Furthermore, keep in mind that the PXIe-6548 has an on-board memory with the size of 256MB. Scripts and waveforms share this memory space. Theoretically, the waveforms will consume approximately 3.2MB (256 cycles/waveform x 100000 waveforms / 8 cycles/Byte). However there will be overhead memory usage when storing the waveforms. For more information, you may want to refer to the Scripts and Generation Onboard Memory from the NI Digital Waveform Generator/Analyzer Help.

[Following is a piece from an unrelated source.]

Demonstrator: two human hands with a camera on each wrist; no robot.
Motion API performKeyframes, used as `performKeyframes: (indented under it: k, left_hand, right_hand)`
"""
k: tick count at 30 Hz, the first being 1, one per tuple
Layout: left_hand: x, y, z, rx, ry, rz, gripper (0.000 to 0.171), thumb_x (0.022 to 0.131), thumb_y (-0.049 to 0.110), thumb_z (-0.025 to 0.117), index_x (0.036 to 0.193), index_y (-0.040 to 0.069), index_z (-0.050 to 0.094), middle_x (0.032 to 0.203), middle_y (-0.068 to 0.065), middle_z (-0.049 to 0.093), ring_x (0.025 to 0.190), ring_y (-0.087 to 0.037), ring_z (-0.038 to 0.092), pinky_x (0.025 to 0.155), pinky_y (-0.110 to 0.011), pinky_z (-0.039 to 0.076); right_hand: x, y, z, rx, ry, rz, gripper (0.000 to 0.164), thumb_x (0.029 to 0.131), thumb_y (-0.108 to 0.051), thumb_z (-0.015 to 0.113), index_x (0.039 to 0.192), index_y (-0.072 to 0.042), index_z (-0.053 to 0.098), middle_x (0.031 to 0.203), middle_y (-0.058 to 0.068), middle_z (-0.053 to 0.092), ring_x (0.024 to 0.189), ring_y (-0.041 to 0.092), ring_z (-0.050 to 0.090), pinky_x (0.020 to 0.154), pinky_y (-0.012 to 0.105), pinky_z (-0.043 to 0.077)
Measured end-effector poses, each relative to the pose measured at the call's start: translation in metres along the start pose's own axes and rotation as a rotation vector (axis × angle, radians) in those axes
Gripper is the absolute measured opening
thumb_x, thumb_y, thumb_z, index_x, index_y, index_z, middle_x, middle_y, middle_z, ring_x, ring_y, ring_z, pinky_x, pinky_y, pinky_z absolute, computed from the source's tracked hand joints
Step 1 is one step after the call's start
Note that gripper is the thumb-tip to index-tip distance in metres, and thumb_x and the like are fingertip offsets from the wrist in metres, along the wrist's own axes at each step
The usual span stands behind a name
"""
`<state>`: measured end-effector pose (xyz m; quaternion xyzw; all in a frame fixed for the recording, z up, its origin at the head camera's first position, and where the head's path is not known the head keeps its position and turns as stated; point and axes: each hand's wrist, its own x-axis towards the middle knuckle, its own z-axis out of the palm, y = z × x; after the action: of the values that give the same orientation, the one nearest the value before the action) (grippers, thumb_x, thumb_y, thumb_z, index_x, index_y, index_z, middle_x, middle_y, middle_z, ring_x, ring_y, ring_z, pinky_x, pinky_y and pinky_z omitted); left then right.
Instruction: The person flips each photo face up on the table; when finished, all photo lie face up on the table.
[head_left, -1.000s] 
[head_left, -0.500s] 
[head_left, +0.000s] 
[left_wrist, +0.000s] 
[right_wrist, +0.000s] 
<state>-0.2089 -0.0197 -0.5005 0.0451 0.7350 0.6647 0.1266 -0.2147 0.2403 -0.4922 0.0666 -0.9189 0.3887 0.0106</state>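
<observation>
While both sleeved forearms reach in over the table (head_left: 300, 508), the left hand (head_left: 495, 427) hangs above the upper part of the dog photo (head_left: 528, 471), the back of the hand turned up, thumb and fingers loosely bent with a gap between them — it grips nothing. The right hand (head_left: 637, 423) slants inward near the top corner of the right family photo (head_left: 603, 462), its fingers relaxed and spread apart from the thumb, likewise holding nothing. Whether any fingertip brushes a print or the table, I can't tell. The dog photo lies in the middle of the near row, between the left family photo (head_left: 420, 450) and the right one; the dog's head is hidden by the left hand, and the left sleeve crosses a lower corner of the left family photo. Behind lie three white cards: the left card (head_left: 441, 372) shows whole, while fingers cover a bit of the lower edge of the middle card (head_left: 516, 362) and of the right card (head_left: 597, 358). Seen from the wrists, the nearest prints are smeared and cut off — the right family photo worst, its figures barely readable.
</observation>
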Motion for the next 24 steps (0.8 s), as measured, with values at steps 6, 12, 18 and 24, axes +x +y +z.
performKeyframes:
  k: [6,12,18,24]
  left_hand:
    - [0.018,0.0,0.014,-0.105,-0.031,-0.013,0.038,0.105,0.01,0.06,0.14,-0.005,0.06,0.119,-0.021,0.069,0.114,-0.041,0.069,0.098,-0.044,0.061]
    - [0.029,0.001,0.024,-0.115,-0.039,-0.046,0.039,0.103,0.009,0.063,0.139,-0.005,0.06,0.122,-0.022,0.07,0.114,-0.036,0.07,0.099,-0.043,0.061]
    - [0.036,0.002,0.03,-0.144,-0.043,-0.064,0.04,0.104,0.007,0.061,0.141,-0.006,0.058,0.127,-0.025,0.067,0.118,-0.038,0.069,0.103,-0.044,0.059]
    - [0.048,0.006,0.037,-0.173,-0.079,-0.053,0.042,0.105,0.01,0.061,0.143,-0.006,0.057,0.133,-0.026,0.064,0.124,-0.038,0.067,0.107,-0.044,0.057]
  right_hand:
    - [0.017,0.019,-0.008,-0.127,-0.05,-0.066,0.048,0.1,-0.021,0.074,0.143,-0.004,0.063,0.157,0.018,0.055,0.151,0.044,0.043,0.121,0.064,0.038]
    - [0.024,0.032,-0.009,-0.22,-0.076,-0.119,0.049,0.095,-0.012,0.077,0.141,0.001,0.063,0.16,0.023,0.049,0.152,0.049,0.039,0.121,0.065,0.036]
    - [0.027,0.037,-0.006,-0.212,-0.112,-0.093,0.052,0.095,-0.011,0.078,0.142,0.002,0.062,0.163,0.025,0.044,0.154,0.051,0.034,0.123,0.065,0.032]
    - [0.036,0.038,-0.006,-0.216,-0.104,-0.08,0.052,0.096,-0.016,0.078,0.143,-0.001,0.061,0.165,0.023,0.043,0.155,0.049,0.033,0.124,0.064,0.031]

Thanks for the reply Roman, I'm looking through the NI Digital waveform generator help docs as well as the script documentation. As I understand from the docs, the script triggers 0,1,2,3 can be configured for Digital edge or Digital level. From the triggering documentation, the script trigger comes in from the backplane of the card. Not from the device. This is described in docs for NIHDIO_ATTR_DIGITAL_LEVEL_SCRIPT_TRIGGER_SOURCE. So the hardware script trigger does not appear to be what we would use for this testing.
There is a footnote in the triggers summary that says the pattern match trigger is valid only used for acquisition sessions. I assume this means that it triggers the card to acquire data from the device under test. The 6548 would monitor the device in acquisition mode, not real time compare mode. For generation mode, it says that external triggers from the PCI bus controls the data generation. This tells me that the 6548 cannot perform the scripting for data generation on its own..
It appears that the only method to do this is with software running on the host controller to handle the script decisions. The host must wait for the pattern match trigger asserted by the 6548. The host would then send start command to execute the next waveform. If this overhead is in the 200-500usec range then it would be acceptable. Ideally it should be less than 50usec because this pattern matching event would take place probably 25000 to 50000 times for the sequences we have in mind. If it takes more than 200usec for each match then execution time becomes a big concern.
Are there any benchmarks for this host controller execution time? I assume we would need an embedded host controller mounted in the chassis in order to have the fastest possible execution time. True?
It would also be nice to use raid hardware to stream the patterns. Would this work with the pattern matching steps as I've described?
How many digital lines are you using for acquisition and generation? Are some of the lines bidirectional? If so, how are your signals being synchronized (handshaking, timed wait, etc.)? If your system requires bidirectional lines, one issue that may arise is accidently the driving the line from both the PXIe-6548 and DUT.
If your system can have dedicated input or output lines such that each line is unidirectional, I would recommend using dynamic acquisition of multiple records and retriggerable pattern generation. Essentially, the PXIe-6548 will listen for a certain bit pattern. Once the pattern is matched, a trigger will assert (ex. PFI0), causing a generation of a particular waveform. The system will repeat and acquisitions will trigger to generate different patterns.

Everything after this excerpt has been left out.